Et si la prochaine révolution technologique se portait… sur le nez ? Google et Meta relancent la course aux lunettes connectées avec des améliorations impressionnantes mêlant réalité augmentée et intelligence artificielle.
Lunettes connectées : le retour d’un vieux rêve high-tech ?
Google vient de présenter un prototype de lunettes connectées révolutionnaires, fonctionnant sous Android XR et intégrant son intelligence artificielle Gemini. Elles peuvent traduire des conversations en temps réel, projeter des informations en réalité augmentée et même… se souvenir de ce que vous voyez. Un concept qui rappelle les Google Glass d’il y a dix ans, mais avec une maturité technologique bien plus avancée.
Poids, autonomie, connectivité : les défis techniques restent entiers
Malgré des promesses fascinantes, la réalité est plus nuancée.

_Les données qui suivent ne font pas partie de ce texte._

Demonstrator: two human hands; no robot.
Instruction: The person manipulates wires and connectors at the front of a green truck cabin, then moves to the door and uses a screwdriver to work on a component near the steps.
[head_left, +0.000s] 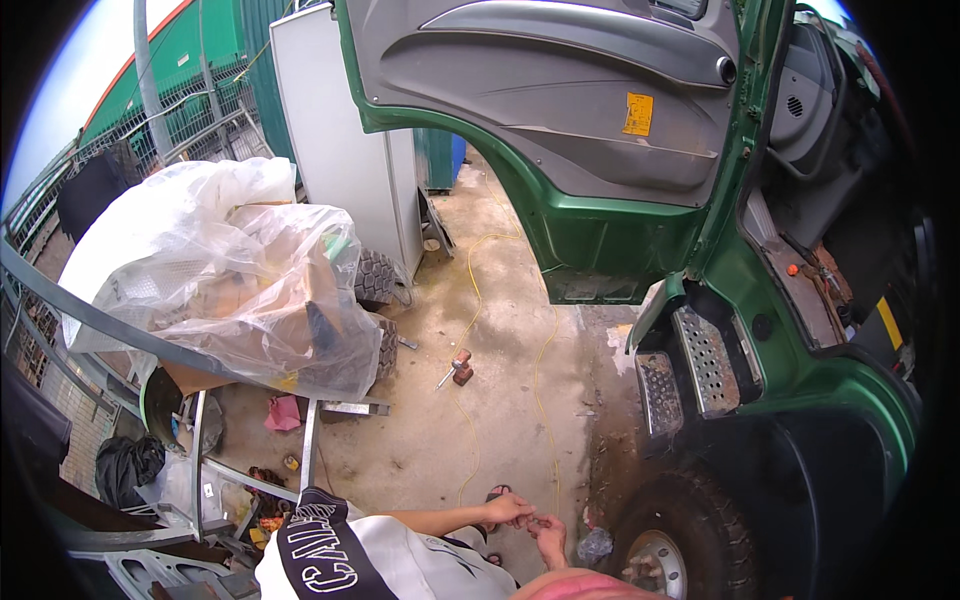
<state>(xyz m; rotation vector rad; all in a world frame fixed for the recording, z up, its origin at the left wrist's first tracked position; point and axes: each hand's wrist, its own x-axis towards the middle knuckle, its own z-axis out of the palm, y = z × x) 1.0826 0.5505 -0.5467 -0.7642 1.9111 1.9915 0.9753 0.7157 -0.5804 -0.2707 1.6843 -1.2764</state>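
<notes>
Over grey concrete (pixel 510 400), left hand (pixel 508 508) and right hand (pixel 549 538) meet, fingers (pixel 524 511) curled, hold unclear; thin yellow cable (pixel 556 470) looks light, flexible, pinchable midway.

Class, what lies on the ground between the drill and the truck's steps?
In the head view, a yellow cord on concrete, then darker ground, lies between the drill and the steps.

Your stained concrete floor (pixel 510 400) carries a red power drill (pixel 461 368), its bit pointing left and toward you. One yellow line (pixel 478 292) passes beside the drill; a second yellow line (pixel 537 390) runs to its right. Locate a pink cloth (pixel 284 413) to the drill's left.
</notes>
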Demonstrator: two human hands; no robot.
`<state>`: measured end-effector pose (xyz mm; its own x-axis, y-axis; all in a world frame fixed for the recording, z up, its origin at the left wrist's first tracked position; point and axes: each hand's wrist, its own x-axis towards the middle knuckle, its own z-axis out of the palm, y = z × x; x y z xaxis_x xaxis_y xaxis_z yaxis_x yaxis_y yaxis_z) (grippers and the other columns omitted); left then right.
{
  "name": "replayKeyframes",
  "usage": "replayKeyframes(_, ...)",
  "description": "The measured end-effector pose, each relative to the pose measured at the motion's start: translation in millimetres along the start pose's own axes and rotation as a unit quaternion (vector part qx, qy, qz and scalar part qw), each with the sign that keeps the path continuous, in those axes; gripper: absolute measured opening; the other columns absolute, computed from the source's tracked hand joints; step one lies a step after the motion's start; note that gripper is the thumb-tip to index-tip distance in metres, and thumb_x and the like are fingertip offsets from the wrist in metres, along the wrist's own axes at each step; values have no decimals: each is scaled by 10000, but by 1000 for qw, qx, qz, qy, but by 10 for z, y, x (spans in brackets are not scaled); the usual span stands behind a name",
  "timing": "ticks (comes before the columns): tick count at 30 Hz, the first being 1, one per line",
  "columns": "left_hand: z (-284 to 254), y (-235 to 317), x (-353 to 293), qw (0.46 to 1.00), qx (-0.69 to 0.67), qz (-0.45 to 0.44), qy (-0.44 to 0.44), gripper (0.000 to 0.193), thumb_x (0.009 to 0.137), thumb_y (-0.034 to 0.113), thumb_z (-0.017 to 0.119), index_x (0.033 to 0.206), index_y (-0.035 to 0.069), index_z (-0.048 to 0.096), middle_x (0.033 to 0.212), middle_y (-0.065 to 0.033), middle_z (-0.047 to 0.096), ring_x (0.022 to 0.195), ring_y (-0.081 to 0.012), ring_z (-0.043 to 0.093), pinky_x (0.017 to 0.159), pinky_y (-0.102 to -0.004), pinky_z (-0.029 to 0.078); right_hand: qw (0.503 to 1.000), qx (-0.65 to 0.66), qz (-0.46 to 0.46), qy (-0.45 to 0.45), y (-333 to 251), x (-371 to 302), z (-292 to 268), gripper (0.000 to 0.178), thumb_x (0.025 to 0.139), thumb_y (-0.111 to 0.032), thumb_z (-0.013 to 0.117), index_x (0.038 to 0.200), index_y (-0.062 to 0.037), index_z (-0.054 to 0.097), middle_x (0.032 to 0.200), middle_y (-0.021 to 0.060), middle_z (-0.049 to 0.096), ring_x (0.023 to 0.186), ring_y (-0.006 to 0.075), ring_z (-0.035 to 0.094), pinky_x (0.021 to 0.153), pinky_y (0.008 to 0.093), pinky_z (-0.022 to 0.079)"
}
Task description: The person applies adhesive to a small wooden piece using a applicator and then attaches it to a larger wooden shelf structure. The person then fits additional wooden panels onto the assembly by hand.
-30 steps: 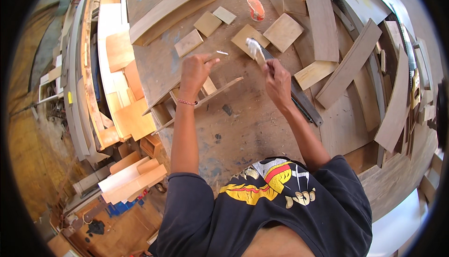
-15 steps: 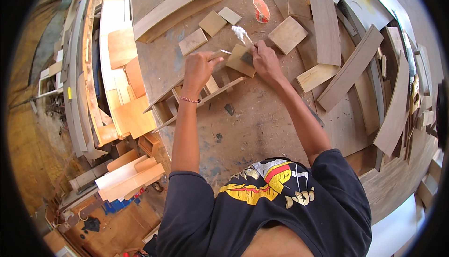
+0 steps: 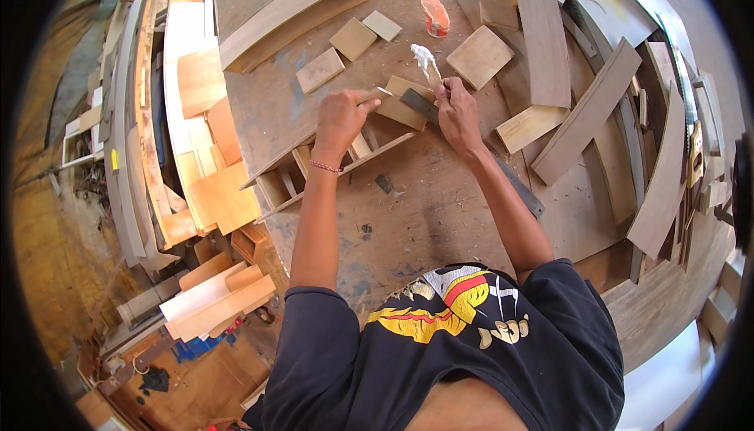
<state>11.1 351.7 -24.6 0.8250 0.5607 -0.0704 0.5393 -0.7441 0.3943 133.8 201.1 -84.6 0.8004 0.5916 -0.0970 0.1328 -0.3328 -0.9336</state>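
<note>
My left hand point(image 3: 339, 123) is closed around a small wooden strip point(image 3: 372, 96), whose tip is white. To its right, my right hand point(image 3: 458, 115) grips a thin stick point(image 3: 433, 75) with a clump of white paste point(image 3: 422, 56) on its far end. Beside the right fingers, a dark grey block point(image 3: 419, 105) overlaps a square wooden piece point(image 3: 401, 90). Below and between the hands lies a narrow wooden frame point(image 3: 357, 166) with cross dividers, partly hidden by my left wrist.
Small wooden blocks point(image 3: 320, 71) and an orange-red container point(image 3: 435, 16) are beyond my hands. A long wooden box piece point(image 3: 294, 15) lies far left. Curved boards point(image 3: 589, 113) crowd the right side. A dark flat bar point(image 3: 517, 185) sits beside my right forearm.
Both hands have shifted slightly right, the right one also a little nearer me. The paste-tipped stick moved right with it. More of the divided frame and the dark bar shows.
</note>
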Motion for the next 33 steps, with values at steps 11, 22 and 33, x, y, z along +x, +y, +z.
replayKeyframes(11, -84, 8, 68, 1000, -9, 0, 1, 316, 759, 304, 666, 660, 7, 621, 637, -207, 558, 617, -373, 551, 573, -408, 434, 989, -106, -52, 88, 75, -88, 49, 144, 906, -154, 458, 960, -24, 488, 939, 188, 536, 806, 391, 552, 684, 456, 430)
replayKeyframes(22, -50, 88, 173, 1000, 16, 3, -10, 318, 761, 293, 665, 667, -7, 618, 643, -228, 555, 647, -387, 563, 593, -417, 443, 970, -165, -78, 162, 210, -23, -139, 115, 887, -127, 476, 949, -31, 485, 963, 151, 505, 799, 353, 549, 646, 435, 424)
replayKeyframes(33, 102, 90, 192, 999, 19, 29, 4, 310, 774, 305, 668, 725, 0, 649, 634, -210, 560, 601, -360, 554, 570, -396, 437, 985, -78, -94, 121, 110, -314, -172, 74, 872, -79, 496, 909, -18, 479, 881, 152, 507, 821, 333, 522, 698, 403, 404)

Les lunettes connectées doivent encore surmonter des obstacles de taille : autonomie limitée, miniaturisation de composants, connectivité permanente et contraintes de poids. Un équilibre difficile à atteindre pour un objet que l’on porte sur le nez toute la journée. Les modèles actuels, comme les Meta Ray-Ban ou les Amazon Echo Frames, montrent que le chemin est encore long.
Gadget de geek ou nouvelle révolution numérique ?
Ces lunettes suscitent aussi des inquiétudes : vie privée, reconnaissance faciale, usage en public… Sommes-nous prêts à voir des caméras miniatures se généraliser dans la rue ? L'acceptabilité sociale, tout autant que la performance technologique, sera décisive dans le succès (ou l’échec) de cette nouvelle génération de wearable tech. Une chose est sûre : les lunettes connectées sont de retour, et cette fois, elles pourraient bien s’imposer.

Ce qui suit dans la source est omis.